The big takeaway here is that core figure as it excludes the more volatile prices, being food and energy. This is likely to strengthen the Fed’s case for hawkish rate hikes as these are the prices the Fed has the most influence on.

“Gasoline and other energy goods” were the leading contributors to the decrease. With core prices rising, underlying inflation showed renewed persistence in August.

New Home Sales

New home sales came in better than expected as buyers rushed to purchase homes while rates dipped in August. There were two takeaways from this report.

First, while the report’s upside was very large, the jump is unsustainable. New home sales surged to an annualized rate of 685,000 units, against estimates for sales to dip to 500,000 homes.

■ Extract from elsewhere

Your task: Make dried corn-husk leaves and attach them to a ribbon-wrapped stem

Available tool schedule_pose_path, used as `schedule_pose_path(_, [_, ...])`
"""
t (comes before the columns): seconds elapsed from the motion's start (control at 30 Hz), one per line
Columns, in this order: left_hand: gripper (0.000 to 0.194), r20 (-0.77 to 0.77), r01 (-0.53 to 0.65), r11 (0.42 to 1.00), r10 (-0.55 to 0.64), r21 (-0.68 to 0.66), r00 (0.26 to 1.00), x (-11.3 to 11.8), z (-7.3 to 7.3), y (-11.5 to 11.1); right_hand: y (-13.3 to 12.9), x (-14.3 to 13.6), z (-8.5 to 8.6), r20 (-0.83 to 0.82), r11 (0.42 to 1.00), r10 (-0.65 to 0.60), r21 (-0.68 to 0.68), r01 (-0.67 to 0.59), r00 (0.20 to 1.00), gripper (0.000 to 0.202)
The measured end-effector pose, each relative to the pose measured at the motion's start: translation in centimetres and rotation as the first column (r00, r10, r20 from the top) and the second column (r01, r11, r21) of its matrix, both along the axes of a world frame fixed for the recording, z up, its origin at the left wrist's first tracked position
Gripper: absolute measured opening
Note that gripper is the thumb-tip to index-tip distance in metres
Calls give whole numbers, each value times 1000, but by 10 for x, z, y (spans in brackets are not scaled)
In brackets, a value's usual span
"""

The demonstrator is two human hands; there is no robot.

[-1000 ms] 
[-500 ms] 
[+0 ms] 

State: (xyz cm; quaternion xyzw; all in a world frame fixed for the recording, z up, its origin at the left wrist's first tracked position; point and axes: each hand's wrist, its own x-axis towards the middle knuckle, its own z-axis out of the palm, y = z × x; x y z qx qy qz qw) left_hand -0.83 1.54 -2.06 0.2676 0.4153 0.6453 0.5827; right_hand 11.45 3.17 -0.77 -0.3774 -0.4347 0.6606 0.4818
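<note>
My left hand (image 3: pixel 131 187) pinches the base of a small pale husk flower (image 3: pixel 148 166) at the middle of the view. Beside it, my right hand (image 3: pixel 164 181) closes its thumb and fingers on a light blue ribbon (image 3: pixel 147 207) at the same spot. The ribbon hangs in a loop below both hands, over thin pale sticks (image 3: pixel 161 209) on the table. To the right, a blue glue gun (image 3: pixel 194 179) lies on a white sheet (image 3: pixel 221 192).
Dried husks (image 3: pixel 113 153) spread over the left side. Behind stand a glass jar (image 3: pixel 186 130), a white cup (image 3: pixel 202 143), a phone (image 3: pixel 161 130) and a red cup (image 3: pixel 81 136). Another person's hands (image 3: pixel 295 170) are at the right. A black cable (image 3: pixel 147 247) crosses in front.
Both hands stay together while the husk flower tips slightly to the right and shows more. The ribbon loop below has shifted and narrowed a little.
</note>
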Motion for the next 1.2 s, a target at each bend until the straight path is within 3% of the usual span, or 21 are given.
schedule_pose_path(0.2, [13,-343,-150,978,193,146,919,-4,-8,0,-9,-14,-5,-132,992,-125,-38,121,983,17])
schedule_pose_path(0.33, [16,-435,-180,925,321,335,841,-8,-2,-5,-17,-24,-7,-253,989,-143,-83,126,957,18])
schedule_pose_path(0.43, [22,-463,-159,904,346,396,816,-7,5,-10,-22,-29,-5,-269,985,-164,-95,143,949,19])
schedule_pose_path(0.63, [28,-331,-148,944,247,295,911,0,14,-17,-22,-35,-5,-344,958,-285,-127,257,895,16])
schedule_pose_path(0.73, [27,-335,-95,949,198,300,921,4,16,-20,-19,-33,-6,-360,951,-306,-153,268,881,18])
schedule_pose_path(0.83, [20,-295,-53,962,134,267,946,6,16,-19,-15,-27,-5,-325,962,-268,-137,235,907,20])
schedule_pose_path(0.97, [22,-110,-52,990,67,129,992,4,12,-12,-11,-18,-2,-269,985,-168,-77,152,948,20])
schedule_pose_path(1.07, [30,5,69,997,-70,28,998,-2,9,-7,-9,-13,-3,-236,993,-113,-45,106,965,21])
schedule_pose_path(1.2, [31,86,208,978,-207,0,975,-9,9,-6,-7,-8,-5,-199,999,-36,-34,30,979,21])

Second, while the jump is likely an aberration since rates are expected to continue higher, inventory dropped to 8.1 months from 10.4 months in July. This was a healthy step for new home sales towards being a “balanced market” which is defined as five to seven months of inventory.

Stock News

Earnings reports and individual headlines were light this week but certainly had some influential and notable ones.

The most promising update this week came from Biogen (BIIB). The company announced positive Phase 3 trial data for its Alzheimer’s Disease treatment, lecanemab. The treatment reduced cognitive and functional decline by 27% compared to the placebo. The FDA will vote on whether it will approve lecanemab come January 2, 2023.

The less promising news came earnings this week, which is something we expect to see more of.

Nike’s (NKE) earnings failed to inspire much confidence as it plunged 12% Friday following the report. Nike’s inventory swelled 44%, which depressed margins and investors. The company plans to aggressively offload its excess inventory via discounted prices to out-of-season clothing.

Also disappointing investors this week was CarMax (KMX), which showed a 54% hit to its earnings as same-store used unit sales fell 8.3%. CarMax updated in late June that it was trending towards a low-single-digit decline in comp sales, but that quickly accelerated to a mid-teen decline in comps.

All told, stocks fell this week. The S&P 500 fell 2.65% and Dow fell 2.66%. Meanwhile, the Nasdaq dropped 2.40% and the Russell 2000 slipped 0.49%.